- [YOUR TASK]
Reproduce only the top of the records, down to and including the line containing "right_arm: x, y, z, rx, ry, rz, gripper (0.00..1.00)".

▼

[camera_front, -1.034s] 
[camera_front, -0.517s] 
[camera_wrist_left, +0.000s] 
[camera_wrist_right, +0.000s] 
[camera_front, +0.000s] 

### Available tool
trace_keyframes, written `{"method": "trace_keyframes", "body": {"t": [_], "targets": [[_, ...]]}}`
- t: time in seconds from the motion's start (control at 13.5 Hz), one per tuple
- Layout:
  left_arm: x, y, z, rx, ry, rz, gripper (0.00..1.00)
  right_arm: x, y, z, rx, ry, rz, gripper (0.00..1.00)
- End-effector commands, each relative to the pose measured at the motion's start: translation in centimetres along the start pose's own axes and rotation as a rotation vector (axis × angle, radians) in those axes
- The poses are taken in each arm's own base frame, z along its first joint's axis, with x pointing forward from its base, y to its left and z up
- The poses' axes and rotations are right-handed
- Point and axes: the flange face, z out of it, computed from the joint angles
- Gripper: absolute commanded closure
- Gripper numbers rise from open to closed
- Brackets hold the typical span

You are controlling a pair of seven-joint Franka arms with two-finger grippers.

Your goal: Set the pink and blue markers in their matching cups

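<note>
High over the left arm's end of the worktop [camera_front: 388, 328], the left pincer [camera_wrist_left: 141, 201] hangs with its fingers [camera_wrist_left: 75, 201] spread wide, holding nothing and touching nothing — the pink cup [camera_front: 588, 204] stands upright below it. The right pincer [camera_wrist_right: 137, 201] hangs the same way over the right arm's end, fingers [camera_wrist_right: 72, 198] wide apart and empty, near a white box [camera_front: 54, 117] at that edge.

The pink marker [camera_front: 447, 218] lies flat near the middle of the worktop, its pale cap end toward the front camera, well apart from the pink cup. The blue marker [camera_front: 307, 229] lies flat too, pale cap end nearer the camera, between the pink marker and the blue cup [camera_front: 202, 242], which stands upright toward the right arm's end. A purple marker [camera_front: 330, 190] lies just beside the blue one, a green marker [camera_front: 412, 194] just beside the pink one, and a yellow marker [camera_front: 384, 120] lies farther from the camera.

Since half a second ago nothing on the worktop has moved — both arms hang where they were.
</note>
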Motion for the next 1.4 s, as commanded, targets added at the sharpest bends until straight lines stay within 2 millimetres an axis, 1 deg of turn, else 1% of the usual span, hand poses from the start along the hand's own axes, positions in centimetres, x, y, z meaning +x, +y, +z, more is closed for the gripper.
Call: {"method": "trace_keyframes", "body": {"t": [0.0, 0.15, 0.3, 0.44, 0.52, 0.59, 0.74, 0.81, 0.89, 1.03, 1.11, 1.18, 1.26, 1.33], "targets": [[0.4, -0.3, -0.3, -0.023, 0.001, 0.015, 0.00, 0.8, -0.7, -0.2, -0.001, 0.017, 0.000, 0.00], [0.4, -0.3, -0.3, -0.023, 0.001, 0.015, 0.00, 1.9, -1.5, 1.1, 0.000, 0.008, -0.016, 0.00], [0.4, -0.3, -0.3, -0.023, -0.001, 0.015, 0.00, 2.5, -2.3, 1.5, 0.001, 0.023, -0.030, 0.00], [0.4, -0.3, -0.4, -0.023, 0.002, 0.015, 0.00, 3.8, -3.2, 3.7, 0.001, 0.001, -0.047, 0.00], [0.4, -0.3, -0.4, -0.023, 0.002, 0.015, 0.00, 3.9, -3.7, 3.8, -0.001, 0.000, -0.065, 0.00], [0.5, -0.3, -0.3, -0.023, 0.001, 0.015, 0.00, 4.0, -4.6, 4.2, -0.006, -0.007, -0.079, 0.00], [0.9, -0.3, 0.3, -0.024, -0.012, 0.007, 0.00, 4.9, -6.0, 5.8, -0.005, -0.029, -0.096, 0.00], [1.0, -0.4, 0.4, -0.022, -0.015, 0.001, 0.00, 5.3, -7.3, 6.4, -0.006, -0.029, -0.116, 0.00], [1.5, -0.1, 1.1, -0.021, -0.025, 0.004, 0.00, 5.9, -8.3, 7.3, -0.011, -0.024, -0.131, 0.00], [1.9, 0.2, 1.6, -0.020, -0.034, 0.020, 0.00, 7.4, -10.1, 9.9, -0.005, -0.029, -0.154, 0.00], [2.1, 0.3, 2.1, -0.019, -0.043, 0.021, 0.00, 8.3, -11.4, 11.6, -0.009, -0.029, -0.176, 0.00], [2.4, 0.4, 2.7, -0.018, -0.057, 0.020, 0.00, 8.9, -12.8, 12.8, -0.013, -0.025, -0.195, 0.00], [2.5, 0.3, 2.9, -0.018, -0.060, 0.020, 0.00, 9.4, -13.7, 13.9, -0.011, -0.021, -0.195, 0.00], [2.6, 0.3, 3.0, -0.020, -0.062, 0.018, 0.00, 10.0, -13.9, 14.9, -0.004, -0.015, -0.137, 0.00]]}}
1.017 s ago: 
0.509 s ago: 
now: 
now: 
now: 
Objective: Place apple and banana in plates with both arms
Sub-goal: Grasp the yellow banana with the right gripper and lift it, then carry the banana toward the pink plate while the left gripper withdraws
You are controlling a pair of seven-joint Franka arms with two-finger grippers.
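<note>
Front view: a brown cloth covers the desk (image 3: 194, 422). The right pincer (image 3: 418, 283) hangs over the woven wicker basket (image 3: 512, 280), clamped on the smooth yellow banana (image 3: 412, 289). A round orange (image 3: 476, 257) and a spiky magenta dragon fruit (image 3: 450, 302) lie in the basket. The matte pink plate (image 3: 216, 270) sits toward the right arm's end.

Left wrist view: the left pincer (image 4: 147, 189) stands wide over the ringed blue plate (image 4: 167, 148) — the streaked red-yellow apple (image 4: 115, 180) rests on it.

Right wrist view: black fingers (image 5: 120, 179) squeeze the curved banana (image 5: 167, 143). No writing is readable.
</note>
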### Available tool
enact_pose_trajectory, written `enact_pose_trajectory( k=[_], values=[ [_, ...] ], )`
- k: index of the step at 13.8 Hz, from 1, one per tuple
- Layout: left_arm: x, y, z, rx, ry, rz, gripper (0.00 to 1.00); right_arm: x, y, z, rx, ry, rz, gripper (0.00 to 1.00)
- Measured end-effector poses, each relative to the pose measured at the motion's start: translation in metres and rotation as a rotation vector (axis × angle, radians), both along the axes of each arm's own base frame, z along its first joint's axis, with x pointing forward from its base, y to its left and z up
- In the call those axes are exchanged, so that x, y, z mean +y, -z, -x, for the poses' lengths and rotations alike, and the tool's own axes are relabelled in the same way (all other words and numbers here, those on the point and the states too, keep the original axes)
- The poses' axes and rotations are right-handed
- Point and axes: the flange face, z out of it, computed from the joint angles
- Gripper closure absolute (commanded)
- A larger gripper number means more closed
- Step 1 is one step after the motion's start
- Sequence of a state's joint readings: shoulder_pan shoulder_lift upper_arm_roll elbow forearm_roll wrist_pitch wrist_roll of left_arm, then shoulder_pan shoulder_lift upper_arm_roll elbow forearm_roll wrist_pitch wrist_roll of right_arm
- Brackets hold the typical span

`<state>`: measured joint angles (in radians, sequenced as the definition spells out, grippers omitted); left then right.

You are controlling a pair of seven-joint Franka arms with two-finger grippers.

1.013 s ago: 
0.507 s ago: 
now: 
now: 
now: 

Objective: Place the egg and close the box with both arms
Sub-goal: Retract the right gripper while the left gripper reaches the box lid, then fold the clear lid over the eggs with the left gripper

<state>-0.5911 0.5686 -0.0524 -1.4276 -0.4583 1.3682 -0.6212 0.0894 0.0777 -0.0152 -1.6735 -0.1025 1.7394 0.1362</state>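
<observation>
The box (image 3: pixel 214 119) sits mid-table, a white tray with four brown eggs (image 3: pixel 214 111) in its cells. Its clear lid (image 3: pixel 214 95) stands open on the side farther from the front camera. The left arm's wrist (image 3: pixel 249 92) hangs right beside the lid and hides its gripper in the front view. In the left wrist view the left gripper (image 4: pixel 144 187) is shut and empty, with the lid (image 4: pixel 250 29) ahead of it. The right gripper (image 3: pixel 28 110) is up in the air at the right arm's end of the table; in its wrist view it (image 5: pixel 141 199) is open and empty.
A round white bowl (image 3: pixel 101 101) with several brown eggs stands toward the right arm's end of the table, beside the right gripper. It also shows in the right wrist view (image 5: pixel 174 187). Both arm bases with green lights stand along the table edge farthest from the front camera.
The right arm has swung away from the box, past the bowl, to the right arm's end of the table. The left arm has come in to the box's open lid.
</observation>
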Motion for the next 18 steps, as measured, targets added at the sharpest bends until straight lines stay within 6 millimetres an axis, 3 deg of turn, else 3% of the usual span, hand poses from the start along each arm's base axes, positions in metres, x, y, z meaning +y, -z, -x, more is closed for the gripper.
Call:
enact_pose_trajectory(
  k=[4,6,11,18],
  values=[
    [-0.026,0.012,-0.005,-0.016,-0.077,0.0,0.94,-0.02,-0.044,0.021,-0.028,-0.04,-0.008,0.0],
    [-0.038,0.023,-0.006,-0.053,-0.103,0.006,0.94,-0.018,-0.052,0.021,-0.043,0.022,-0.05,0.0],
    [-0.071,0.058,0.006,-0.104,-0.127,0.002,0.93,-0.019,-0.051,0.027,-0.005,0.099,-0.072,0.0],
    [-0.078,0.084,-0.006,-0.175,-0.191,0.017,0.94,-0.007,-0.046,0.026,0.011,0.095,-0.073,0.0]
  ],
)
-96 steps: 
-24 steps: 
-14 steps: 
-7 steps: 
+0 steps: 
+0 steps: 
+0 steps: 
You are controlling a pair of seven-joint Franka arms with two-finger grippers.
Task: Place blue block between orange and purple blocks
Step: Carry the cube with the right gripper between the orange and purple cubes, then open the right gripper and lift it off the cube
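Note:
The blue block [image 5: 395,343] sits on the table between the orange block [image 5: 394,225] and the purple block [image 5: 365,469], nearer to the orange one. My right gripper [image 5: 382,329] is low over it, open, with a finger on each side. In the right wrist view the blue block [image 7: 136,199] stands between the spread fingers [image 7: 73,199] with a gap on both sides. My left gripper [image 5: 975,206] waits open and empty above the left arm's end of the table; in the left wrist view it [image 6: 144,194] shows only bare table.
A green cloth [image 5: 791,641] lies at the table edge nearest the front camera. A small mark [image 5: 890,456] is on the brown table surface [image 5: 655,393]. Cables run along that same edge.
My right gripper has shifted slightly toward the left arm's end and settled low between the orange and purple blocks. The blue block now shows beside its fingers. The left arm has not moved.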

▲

- [EXERCISE ANSWER]
[camera_front, -1.034s] 
[camera_front, -0.517s] 
[camera_wrist_left, +0.000s] 
[camera_wrist_right, +0.000s] 
[camera_front, +0.000s] 

### Available tool
trace_keyframes, written `{"method": "trace_keyframes", "body": {"t": [_], "targets": [[_, ...]]}}`
- t: time in seconds from the motion's start (control at 13.5 Hz), one per tuple
- Layout:
  left_arm: x, y, z, rx, ry, rz, gripper (0.00..1.00)
  right_arm: x, y, z, rx, ry, rz, gripper (0.00..1.00)

This completes the required output.